| Your instructions |
Look through the records, and whenever a line includes the word "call", copy it.

| Listed records |
——

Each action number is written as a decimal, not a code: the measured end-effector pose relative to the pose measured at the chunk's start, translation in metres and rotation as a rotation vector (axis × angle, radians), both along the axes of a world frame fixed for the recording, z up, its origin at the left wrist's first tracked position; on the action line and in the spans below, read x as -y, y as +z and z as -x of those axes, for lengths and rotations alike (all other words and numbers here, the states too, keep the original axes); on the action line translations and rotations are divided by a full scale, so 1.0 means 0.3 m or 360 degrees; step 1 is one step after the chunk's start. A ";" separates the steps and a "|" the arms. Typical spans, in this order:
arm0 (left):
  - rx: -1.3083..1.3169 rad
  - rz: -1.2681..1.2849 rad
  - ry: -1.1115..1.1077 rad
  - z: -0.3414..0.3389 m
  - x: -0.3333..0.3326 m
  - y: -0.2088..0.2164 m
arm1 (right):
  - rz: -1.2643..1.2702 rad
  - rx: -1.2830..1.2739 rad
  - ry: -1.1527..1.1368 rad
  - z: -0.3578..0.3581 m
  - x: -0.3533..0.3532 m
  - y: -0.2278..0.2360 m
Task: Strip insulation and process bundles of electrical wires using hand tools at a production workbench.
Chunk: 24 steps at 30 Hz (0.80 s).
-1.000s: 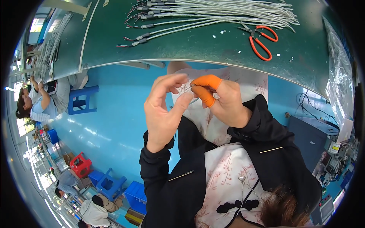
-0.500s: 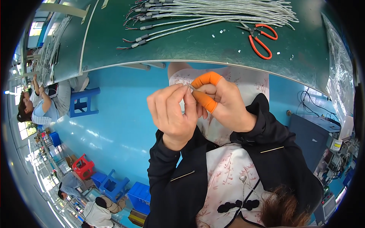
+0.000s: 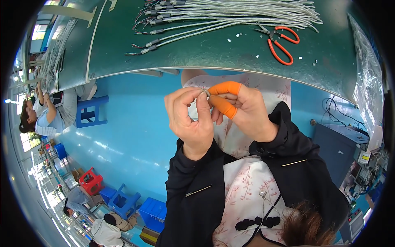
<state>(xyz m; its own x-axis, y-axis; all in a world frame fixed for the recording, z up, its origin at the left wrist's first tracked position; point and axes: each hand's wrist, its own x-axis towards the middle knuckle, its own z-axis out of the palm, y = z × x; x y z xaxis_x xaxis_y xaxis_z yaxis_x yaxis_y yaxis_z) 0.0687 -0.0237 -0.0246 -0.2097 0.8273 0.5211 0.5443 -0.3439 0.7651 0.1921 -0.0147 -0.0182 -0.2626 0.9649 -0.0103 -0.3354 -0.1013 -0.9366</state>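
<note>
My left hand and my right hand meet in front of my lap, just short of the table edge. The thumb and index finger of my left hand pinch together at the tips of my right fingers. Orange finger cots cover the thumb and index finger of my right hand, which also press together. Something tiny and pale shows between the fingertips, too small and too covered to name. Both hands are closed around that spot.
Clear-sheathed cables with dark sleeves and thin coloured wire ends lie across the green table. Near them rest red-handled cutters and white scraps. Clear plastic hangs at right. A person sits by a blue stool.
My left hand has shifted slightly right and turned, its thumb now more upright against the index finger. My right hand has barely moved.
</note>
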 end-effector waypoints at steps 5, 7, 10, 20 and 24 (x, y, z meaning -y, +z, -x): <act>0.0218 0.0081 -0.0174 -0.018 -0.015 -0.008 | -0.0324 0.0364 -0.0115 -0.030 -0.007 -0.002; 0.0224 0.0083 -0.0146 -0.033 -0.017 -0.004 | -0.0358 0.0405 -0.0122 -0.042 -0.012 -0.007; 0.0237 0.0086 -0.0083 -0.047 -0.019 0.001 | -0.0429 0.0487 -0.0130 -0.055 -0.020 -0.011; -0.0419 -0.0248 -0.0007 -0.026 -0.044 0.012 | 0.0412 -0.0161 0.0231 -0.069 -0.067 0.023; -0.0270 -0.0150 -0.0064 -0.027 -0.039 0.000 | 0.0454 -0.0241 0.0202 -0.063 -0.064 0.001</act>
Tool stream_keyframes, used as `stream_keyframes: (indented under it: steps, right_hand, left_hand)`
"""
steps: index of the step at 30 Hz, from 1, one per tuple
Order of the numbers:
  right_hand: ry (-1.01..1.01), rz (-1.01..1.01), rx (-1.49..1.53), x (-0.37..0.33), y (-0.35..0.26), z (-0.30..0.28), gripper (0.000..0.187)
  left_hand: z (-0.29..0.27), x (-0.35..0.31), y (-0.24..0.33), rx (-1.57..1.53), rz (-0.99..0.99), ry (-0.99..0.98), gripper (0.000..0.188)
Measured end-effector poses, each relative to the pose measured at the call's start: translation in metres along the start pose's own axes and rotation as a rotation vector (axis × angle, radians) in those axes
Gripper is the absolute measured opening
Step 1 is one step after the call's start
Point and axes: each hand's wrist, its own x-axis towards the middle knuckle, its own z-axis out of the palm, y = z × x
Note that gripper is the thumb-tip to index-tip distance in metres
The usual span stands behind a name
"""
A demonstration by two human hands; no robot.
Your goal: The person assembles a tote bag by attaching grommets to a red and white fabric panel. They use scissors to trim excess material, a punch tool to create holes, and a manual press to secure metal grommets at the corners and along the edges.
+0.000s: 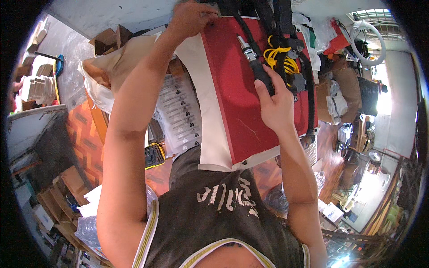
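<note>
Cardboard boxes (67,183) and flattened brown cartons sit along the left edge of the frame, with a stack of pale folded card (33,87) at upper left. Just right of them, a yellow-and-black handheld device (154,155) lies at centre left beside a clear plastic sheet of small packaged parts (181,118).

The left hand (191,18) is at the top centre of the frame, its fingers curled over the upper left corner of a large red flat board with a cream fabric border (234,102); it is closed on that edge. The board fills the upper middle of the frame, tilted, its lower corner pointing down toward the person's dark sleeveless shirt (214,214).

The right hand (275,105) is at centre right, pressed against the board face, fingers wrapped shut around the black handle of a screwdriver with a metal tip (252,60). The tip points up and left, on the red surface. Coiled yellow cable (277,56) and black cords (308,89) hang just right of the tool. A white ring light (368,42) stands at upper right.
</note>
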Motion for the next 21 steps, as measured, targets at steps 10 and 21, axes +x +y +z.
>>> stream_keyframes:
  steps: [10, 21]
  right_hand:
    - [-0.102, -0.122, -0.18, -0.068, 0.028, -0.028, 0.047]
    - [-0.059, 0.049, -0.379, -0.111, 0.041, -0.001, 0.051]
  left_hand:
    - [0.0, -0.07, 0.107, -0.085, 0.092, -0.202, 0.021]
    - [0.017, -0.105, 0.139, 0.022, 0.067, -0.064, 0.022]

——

| Solution below |
Measured end-effector poses, each relative to the pose measured at the call's start: translation in metres along the start pose's own axes and rotation as a rotation vector (axis × angle, radians) in those axes
Step 1 is one step after the call's start

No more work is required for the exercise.